Singapore dollar remains at $1.2425
The US dollar is still preoccupied with the prospect of QE3 being introduced by the Fed, says IG Markets Singapore.
IG Markets Singapore said:
A memorable night for the eurozone crisis hasn’t worked its way into Asian currencies yet as the Singapore dollar remains unchanged against the greenback.
The ECB’s long-awaited policy meeting was a shot in the arm for risk assets and could signal the beginning of the end for the eurozone crisis.
This could see traders take on more exposure and move out of the safe havens such as the greenback and yen.
But for now the local currency remains at $1.2425 as traders digest last night’s news to buy short-dated bonds from vulnerable eurozone nations.

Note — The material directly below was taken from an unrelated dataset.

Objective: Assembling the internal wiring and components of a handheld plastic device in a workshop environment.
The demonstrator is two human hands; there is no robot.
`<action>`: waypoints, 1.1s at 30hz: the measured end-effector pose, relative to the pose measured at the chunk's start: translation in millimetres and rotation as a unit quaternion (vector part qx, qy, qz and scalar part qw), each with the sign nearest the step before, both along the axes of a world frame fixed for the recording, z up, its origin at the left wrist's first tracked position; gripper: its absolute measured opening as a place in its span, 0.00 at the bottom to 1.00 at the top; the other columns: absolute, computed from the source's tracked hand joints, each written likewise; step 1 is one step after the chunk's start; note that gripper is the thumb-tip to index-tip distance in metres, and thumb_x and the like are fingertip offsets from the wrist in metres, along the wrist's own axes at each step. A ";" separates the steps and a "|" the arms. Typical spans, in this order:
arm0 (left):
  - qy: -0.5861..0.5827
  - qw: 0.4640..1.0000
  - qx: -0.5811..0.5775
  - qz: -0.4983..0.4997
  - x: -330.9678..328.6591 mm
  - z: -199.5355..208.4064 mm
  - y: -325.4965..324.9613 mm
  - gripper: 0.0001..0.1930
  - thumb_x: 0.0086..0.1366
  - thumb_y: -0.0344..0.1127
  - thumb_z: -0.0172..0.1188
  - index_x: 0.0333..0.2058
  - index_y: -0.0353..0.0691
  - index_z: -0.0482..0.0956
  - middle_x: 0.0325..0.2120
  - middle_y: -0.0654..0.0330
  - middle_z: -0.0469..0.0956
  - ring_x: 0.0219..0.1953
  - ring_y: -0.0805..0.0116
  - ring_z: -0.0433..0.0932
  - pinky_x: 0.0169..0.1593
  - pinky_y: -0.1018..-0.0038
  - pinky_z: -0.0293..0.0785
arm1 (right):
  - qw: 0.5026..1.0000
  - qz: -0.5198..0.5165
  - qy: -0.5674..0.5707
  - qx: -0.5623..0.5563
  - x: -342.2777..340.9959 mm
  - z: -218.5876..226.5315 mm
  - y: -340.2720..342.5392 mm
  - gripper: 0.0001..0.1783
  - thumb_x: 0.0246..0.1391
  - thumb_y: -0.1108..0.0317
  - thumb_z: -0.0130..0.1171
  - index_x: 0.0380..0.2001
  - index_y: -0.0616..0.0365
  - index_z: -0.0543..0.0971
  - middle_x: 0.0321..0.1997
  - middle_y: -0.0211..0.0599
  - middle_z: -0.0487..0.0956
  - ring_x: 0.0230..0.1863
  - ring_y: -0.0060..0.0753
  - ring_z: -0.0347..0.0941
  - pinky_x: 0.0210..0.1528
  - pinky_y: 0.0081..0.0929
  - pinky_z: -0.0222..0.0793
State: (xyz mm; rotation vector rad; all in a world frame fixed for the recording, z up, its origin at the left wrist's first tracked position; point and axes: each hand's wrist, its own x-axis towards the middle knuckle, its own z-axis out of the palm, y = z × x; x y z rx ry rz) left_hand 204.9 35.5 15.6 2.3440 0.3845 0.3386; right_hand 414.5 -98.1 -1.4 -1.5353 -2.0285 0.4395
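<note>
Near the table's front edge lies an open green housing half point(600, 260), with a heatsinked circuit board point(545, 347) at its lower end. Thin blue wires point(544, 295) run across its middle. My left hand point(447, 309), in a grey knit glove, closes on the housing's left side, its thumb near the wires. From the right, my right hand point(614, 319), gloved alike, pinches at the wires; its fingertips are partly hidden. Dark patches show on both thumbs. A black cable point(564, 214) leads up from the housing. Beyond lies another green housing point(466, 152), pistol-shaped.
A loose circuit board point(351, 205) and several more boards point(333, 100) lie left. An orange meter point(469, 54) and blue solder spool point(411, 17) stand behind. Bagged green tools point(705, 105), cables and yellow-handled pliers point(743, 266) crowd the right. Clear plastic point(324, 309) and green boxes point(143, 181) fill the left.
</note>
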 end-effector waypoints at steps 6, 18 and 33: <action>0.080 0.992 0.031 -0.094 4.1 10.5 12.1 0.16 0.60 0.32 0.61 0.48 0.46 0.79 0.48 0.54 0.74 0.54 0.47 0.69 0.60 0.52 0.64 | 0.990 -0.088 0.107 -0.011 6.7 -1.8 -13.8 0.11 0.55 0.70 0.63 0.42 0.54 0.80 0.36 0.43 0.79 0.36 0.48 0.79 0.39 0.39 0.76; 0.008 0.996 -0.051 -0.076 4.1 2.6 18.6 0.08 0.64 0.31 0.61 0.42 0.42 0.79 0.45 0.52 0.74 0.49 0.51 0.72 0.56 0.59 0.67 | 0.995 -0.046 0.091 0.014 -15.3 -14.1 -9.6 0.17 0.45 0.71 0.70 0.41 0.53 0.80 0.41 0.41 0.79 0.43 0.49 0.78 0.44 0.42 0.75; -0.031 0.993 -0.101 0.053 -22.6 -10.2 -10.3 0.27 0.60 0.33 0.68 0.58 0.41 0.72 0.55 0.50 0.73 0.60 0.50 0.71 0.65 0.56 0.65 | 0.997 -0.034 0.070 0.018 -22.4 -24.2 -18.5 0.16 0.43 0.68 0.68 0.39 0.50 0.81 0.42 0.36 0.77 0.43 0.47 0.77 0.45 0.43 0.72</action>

The US dollar is still preoccupied with the prospect of QE3 being introduced by the Fed.
Last night’s strong employment read would dash hopes of dollar-weakening QE3 happening in the short-term and therefore be a boost to USD against major currencies.
DBS Group Research meanwhile noted:
A host of Asian countries will be reporting their foreign reserves data today. They are Thailand, Singapore, Hong Kong, Malaysia and possibly Indonesia. They should be closely monitored for signs that the capital inflows returning into the region in recent months may become sustainable.
Since June, the US and Eurozone central banks had been reassuring global markets that they were vigilant against the Eurozone crisis evolving another 2008 global crisis. Amongst them, Thailand’s exchange rate probably best reflected the fluctuations in its foreign reserves best.
For example, the baht appreciated in January and February on the back of an LTRO-led global market rally, only to give back all gains and more during the EU-led sell-off in May. Since June, the baht has been moving up again with reserves.
Very clearly, the baht’s fortunes are intertwined with volatile capital flows in a global market held ransom by the Eurozone crisis. The Singapore dollar has been stuck in a range throughout this year, consistent with the consolidation of its foreign reserves in a flat range.
Until July, the same could be same for the Philippines. Foreign reserves broke out of its range and surged to an all-time high in July. Another new high in today’s August data could be a leading indicator of capital inflows returning into the region.
Hence, it will be interesting to see if Singapore will also be closer to witnessing new highs in foreign reserves in the coming months. Korea had earlier reported that its reserves also broke out of its range into record territory in August.
Finally, Indonesia’s rupiah has been falling with its reserves since last September, when the Eurozone crisis first started to dominate global markets. The central bank indicated this week that it had not intervene as much as it used to keep the currency stable, which in turn, probably explained why reserves stabilized in July.